Points de passage stratégiques : Hormuz, Bab el-Mandeb et la nouvelle guerre des corridors

Umud Shokri, 15 juillet 2026. – Le concept de « guerre des corridors » décrit la concurrence croissante entre grandes puissances pour le contrôle d’itinéraires cruciaux (commerciaux, énergétiques et de transit) à une époque d’interdépendance militarisée. Contrairement aux conflits territoriaux classiques, ces luttes portent sur le contrôle, la sécurisation, le contournement ou la perturbation de points de passage stratégiques : des passages maritimes étroits et des liaisons terrestres par lesquels transite le commerce mondial. Parmi les zones clés figurent le détroit d’Hormuz, le détroit de Bab el-Mandeb, la mer Rouge et les corridors connexes comme le canal de Suez.

En juillet 2026, les perturbations découlant du conflit entre les États-Unis et l’Iran ont mis ces vulnérabilités en évidence : Hormuz est largement bloqué depuis février et les menaces s’étendent désormais vers Bab el-Mandeb.
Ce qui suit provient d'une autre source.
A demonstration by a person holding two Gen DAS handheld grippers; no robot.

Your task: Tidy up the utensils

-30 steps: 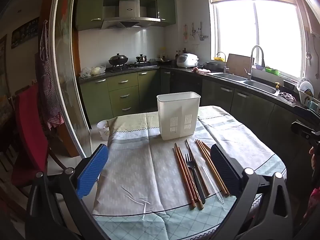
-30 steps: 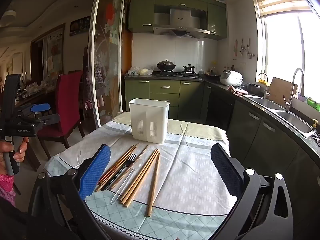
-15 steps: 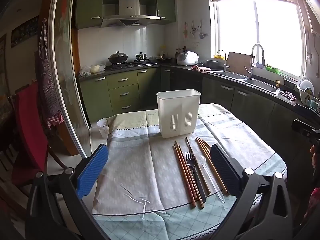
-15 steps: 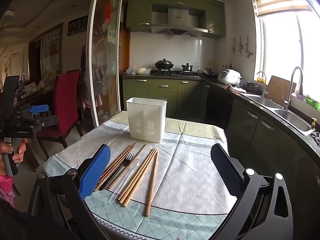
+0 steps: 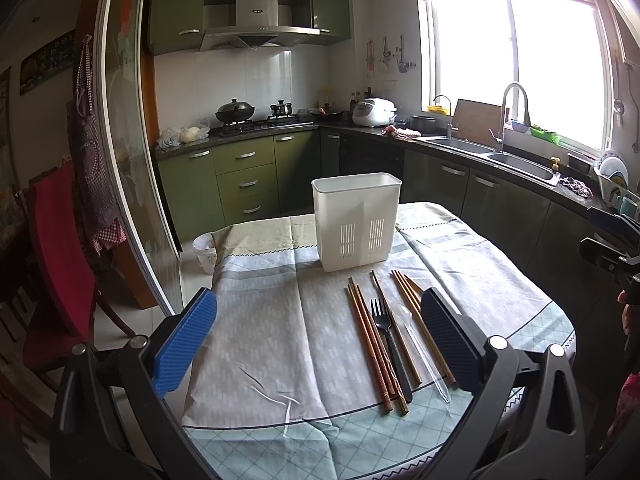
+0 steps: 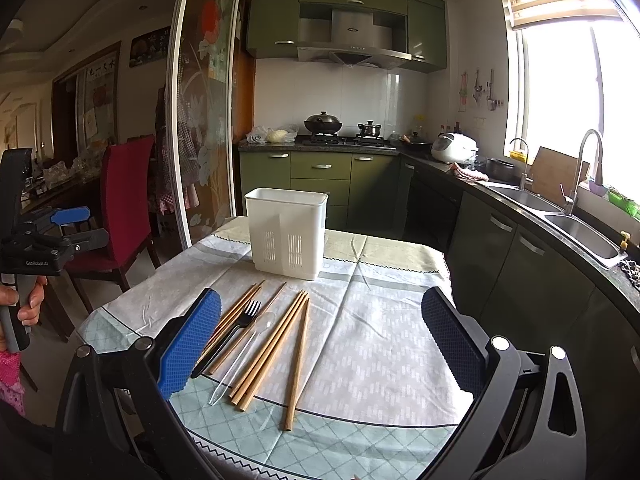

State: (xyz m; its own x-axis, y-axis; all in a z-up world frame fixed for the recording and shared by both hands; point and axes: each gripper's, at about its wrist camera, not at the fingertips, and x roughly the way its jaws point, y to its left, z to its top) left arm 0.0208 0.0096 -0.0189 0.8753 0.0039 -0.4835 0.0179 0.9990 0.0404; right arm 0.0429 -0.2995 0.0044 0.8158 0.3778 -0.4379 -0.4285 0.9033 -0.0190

L’instabilité affectant un point de passage peut ainsi se propager à l’ensemble du réseau des routes énergétiques et commerciales, faisant de la sécurité des corridors un enjeu majeur pour la résilience économique et la puissance géopolitique.

Le détroit d’Hormuz, situé entre l’Iran et Oman, demeure le point de passage énergétique le plus critique au monde ; il voit transiter environ 20 à 21 millions de barils de pétrole par jour — soit 20 à 25 % du commerce maritime mondial d’hydrocarbures — ainsi que d’importants volumes de GNL en provenance du Qatar et des Émirats arabes unis. Les mesures de représailles de l’Iran, notamment le minage des eaux et diverses attaques, ont entraîné la fermeture d’une grande partie du détroit à la suite des frappes américano-israéliennes du début de l’année 2026. Ces actions ont bloqué des navires, perturbé le transport maritime, accru l’incertitude et provoqué une forte hausse des prix de l’énergie. Le cours du brut Brent a dépassé les 100 dollars le baril et aurait atteint 126 dollars lors des pics de tension.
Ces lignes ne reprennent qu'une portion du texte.